-- Data provided follows --

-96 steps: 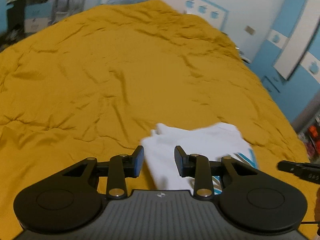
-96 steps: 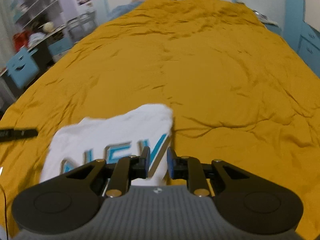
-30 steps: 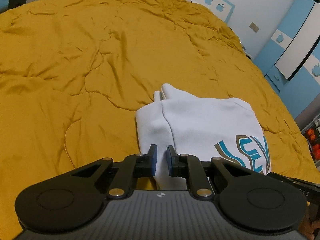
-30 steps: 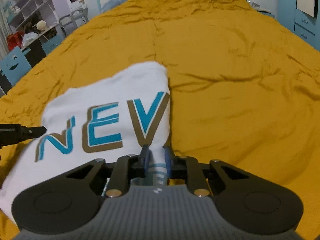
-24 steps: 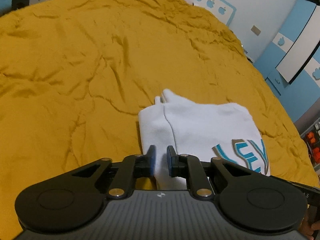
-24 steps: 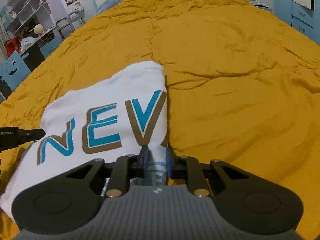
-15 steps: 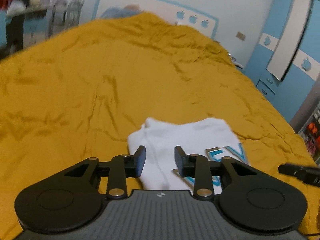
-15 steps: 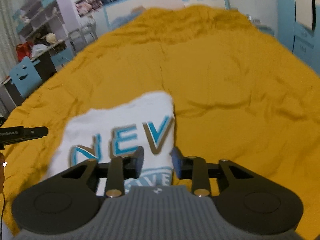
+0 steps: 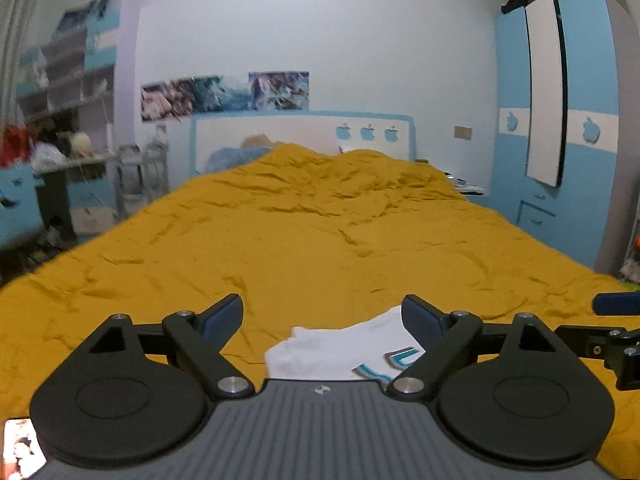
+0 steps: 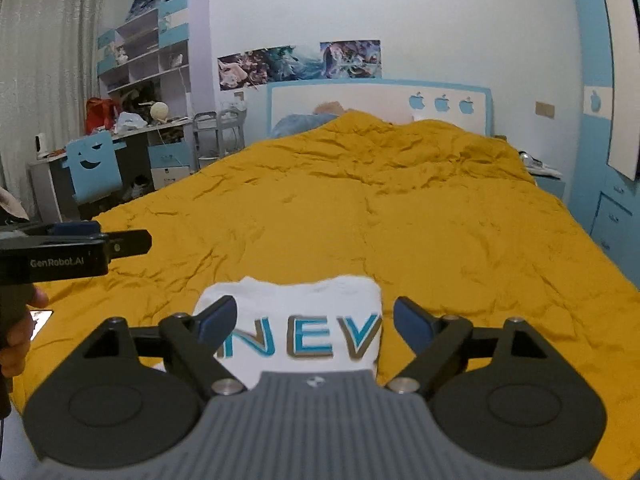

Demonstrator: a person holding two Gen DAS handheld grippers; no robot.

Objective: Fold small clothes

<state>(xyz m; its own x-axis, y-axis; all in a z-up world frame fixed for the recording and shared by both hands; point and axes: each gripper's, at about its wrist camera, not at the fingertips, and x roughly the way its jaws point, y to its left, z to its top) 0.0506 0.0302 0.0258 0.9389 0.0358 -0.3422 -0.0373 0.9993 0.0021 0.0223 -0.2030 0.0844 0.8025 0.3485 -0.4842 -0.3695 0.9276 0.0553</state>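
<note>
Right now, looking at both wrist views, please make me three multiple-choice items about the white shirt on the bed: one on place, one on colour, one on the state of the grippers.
1. Where does the folded white T-shirt with printed letters lie?
A. on the mustard-yellow bedspread
B. on the desk
C. on the floor

2. What colour fills the shirt's letters?
A. red
B. blue
C. green

3. How do the left gripper and right gripper stand?
A. both shut on the shirt
B. one open, one shut
C. both open, holding nothing

Answers:
1 A, yellow cover surrounds the shirt.
2 B, the letters NEV show blue with a brownish edge.
3 C, both jaws, just opened, stand wide above the shirt.
</note>
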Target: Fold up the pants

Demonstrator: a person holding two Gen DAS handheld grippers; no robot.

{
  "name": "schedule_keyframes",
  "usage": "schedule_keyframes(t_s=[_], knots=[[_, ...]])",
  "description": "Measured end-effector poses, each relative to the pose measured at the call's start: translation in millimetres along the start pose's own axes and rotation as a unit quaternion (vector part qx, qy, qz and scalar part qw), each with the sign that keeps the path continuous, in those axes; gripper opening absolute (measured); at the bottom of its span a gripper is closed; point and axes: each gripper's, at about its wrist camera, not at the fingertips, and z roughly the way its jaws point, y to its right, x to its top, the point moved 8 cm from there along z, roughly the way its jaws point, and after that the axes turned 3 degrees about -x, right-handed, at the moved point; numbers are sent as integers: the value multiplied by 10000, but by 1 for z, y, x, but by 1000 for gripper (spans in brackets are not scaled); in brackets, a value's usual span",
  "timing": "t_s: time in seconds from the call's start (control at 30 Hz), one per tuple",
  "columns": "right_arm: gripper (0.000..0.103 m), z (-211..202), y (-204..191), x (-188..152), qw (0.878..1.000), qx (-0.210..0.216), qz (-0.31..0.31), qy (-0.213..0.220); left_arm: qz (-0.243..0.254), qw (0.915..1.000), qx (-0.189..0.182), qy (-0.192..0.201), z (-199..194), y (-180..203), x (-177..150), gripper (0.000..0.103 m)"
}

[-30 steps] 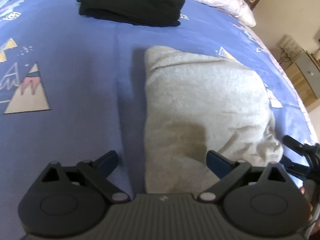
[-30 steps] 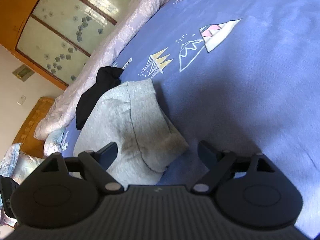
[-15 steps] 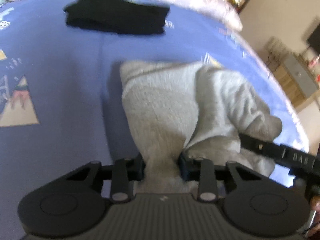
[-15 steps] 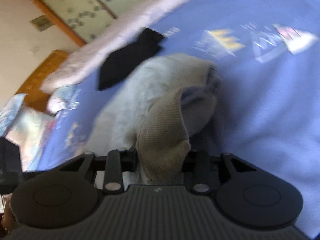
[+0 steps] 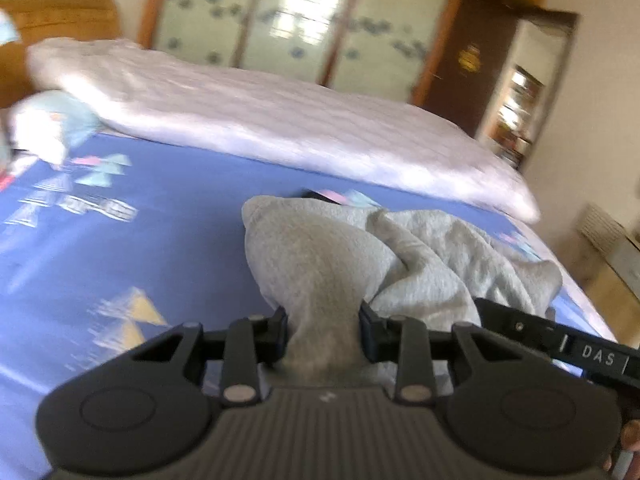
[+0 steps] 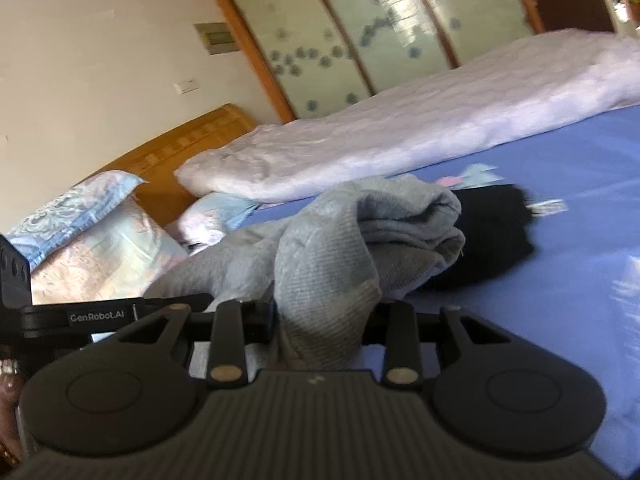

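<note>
The folded grey pants (image 5: 328, 256) are lifted off the blue bed sheet (image 5: 160, 208). My left gripper (image 5: 323, 330) is shut on one near corner of the grey cloth. My right gripper (image 6: 322, 320) is shut on the other near corner of the grey pants (image 6: 332, 248), which bunch up and hang between the two. The right gripper's body shows at the right of the left wrist view (image 5: 560, 344). A folded black garment (image 6: 492, 236) lies on the sheet behind the grey pants.
A rolled pale lilac quilt (image 5: 280, 120) runs along the far side of the bed. Pillows (image 6: 96, 232) and a wooden headboard (image 6: 188, 144) are at the left. A glass-door wardrobe (image 6: 360, 40) stands behind the bed.
Both grippers closed on the near corners of the grey pants and raised them off the sheet. Both cameras have tilted up towards the far side of the bed.
</note>
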Motion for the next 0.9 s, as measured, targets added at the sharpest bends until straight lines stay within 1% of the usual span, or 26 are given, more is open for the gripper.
schedule_keyframes(t_s=[0.07,0.13,0.2,0.27,0.3,0.33,0.37,0.4,0.43,0.47,0.5,0.53,0.63,0.67,0.73,0.8,0.87,0.9], knots=[[37,36,-6,0,9998,150,-5,-133,-118,9995,277,84,8,-27,5,31],[38,76,-19,-5,9992,247,-156,-287,-235,9976,643,125,19,-61,4,31],[39,115,-29,-15,9981,231,-310,-479,-414,9942,992,86,31,-96,-1,31],[41,152,-34,-36,9962,12,-381,-788,-594,9887,1373,-52,47,-131,-17,32],[47,174,-32,-50,9939,-173,-448,-991,-669,9851,1573,-173,57,-147,-27,34],[51,192,-28,-64,9899,-394,-545,-1251,-767,9802,1788,-364,68,-162,-41,41],[56,208,-23,-80,9834,-691,-657,-1545,-885,9753,1939,-585,76,-176,-53,45],[69,215,-17,-91,9784,-995,-713,-1669,-1017,9725,1960,-743,80,-185,-65,53],[72,211,-13,-93,9806,-1061,-603,-1536,-1123,9724,1921,-708,77,-187,-71,58],[76,203,-10,-91,9833,-1031,-433,-1433,-1149,9730,1906,-609,71,-187,-71,62],[76,193,-5,-88,9846,-1011,-277,-1398,-1138,9727,1941,-564,63,-186,-71,72],[76,178,1,-84,9858,-1033,-105,-1323,-1171,9715,1995,-517,54,-187,-69,78],[77,122,11,-79,9888,-1036,399,-994,-1381,9701,1975,-290,10,-174,-77,78],[77,104,11,-81,9888,-1016,460,-996,-1358,9705,1975,-249,-4,-165,-80,79],[77,64,8,-92,9878,-1014,450,-1094,-1154,9723,2021,-240,-30,-144,-93,94],[77,28,2,-106,9874,-958,380,-1199,-831,9763,1980,-292,-52,-118,-106,99],[79,-3,-15,-122,9870,-929,146,-1302,-683,9774,1956,-409,-68,-100,-119,103],[81,-17,-21,-130,9866,-929,0,-1338,-654,9794,1850,-479,-76,-90,-125,103]])
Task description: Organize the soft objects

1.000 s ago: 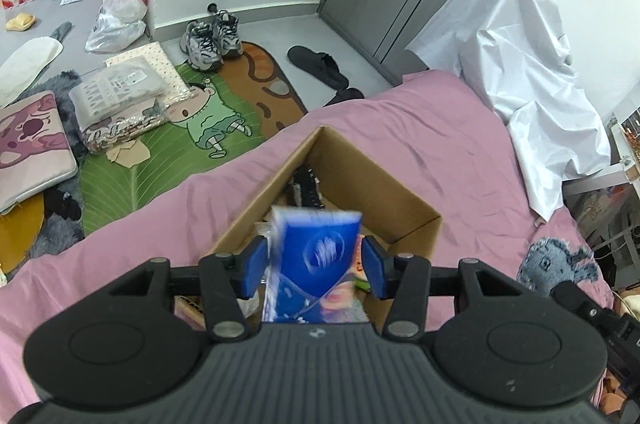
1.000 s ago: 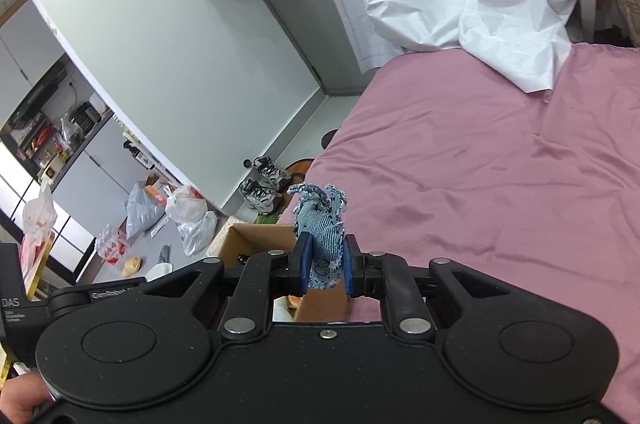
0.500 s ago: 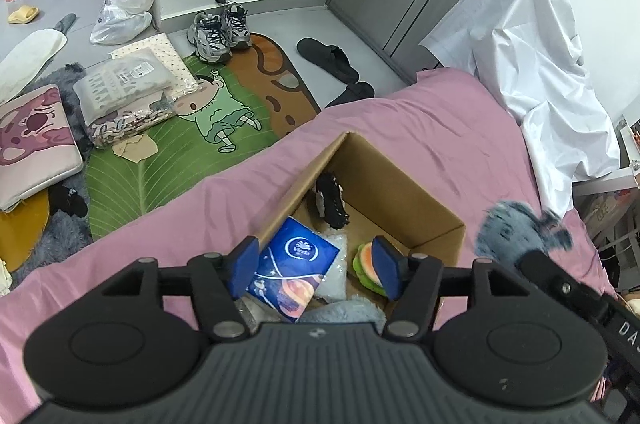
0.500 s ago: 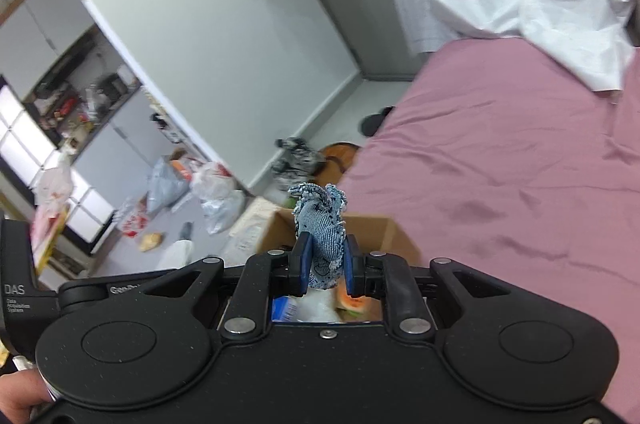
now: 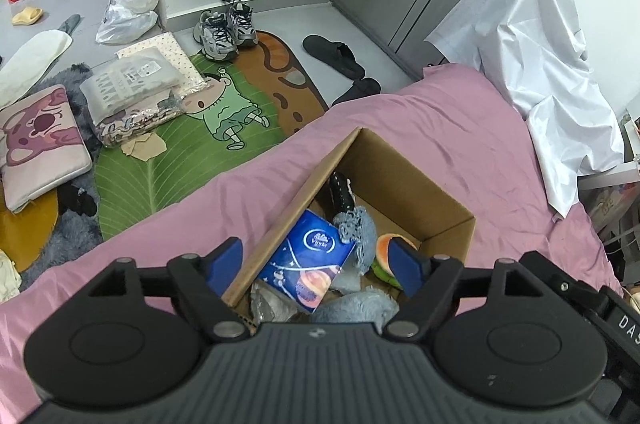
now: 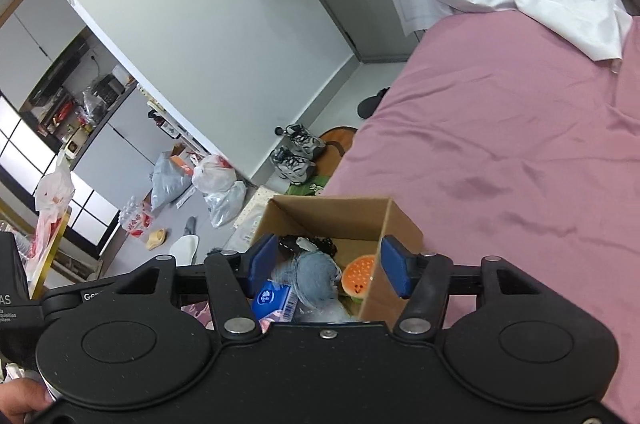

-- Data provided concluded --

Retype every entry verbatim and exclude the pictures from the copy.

-96 steps: 
-96 steps: 
-30 steps: 
-30 steps: 
-24 steps: 
-24 steps: 
-15 steps: 
-15 steps: 
+0 steps: 
+0 steps: 

Demonstrator: a person holding two Gen DAS handheld grippers; no robot.

Objective: Fold small clothes

<state>(xyz m; its own x-axis, y-axis; all in a z-up world frame fixed for the recording and shared by both hands; point and axes: each gripper's, at about its wrist camera, not at the fingertips, and x roughly the way its jaws point, y to its left, z to its top) 0.0506 0.0302 0.0258 0.9389 0.0358 -0.3422 -0.0373 0.9993 0.0021 0.0223 -0.2030 0.0844 0.8025 0.3485 -0.4842 -0.3695 0.9276 0.0553</state>
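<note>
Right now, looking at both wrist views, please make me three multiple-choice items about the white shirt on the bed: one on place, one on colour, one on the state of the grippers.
1. Where does the folded white T-shirt with printed letters lie?
A. on the mustard-yellow bedspread
B. on the desk
C. on the floor

2. What colour fills the shirt's letters?
A. red
B. blue
C. green

3. How do the left gripper and right gripper stand?
A. both shut on the shirt
B. one open, one shut
C. both open, holding nothing

Answers:
1 A, yellow cover surrounds the shirt.
2 B, the letters NEV show blue with a brownish edge.
3 C, both jaws, just opened, stand wide above the shirt.
</note>
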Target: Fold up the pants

Demonstrator: a person holding two Gen DAS handheld grippers; no robot.

{
  "name": "schedule_keyframes",
  "usage": "schedule_keyframes(t_s=[_], knots=[[_, ...]])",
  "description": "Measured end-effector poses, each relative to the pose measured at the call's start: translation in millimetres along the start pose's own axes and rotation as a unit quaternion (vector part qx, qy, qz and scalar part qw), each with the sign that keeps the path continuous, in those axes; gripper opening absolute (measured); at the bottom of its span a gripper is closed; point and axes: each gripper's, at about its wrist camera, not at the fingertips, and z roughly the way its jaws point, y to its right, x to its top, the point moved 8 cm from there along z, roughly the way its jaws point, and after that the axes turned 3 degrees about -x, right-handed, at the moved point; numbers are sent as integers: the value multiplied by 10000, but by 1 for z, y, x, but by 1000 for gripper (spans in brackets are not scaled); in brackets, a value's usual span",
  "timing": "t_s: time in seconds from the call's start (control at 30 Hz), one per tuple",
  "columns": "right_arm: gripper (0.000..0.103 m), z (-211..202), y (-204..191), x (-188..152), qw (0.878..1.000), qx (-0.210..0.216), qz (-0.31..0.31), qy (-0.213..0.220); left_arm: qz (-0.243..0.254), qw (0.915..1.000), qx (-0.189..0.182), qy (-0.192..0.201), z (-199..194), y (-180..203), x (-177..150), gripper (0.000..0.103 m)"
}

[-30 steps] 
[-30 steps] 
[-15 steps] 
[-15 steps] 
[+0 steps] 
[+0 steps] 

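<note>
The folded grey pants (image 5: 328, 256) are lifted off the blue bed sheet (image 5: 160, 208). My left gripper (image 5: 323, 330) is shut on one near corner of the grey cloth. My right gripper (image 6: 322, 320) is shut on the other near corner of the grey pants (image 6: 332, 248), which bunch up and hang between the two. The right gripper's body shows at the right of the left wrist view (image 5: 560, 344). A folded black garment (image 6: 492, 236) lies on the sheet behind the grey pants.
A rolled pale lilac quilt (image 5: 280, 120) runs along the far side of the bed. Pillows (image 6: 96, 232) and a wooden headboard (image 6: 188, 144) are at the left. A glass-door wardrobe (image 6: 360, 40) stands behind the bed.
Both grippers closed on the near corners of the grey pants and raised them off the sheet. Both cameras have tilted up towards the far side of the bed.
</note>
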Motion for the next 0.9 s, as measured, targets added at the sharpest bends until straight lines stay within 1% of the usual span, or 26 are given, more is open for the gripper.
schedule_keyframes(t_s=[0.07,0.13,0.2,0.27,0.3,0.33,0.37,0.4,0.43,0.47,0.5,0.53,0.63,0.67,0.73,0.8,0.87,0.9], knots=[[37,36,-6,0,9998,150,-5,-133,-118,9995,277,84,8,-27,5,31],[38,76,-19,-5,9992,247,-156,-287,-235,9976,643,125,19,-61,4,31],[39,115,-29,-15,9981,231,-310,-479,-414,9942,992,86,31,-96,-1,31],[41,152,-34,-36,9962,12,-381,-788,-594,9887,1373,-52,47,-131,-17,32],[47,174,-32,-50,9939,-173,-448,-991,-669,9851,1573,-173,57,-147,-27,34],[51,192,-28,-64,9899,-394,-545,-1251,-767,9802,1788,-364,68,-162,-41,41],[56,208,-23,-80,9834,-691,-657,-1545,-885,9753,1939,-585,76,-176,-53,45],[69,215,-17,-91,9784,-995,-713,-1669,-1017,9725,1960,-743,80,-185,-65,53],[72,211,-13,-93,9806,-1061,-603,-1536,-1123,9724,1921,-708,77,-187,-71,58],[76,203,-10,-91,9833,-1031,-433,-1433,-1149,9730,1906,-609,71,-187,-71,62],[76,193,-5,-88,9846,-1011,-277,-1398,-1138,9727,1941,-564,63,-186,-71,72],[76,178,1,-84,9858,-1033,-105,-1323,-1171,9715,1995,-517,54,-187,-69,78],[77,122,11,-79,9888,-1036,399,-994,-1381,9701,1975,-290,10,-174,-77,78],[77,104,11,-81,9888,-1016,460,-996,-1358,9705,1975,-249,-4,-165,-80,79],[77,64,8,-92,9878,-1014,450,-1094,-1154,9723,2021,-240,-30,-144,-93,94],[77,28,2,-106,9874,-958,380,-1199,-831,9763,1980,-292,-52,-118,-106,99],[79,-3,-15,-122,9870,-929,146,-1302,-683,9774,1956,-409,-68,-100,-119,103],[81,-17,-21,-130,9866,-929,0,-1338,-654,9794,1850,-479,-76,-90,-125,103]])
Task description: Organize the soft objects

1.000 s ago: 
1.000 s ago: 
0.500 s ago: 
0.500 s ago: 
now: 
now: 

The exercise asks for nothing further.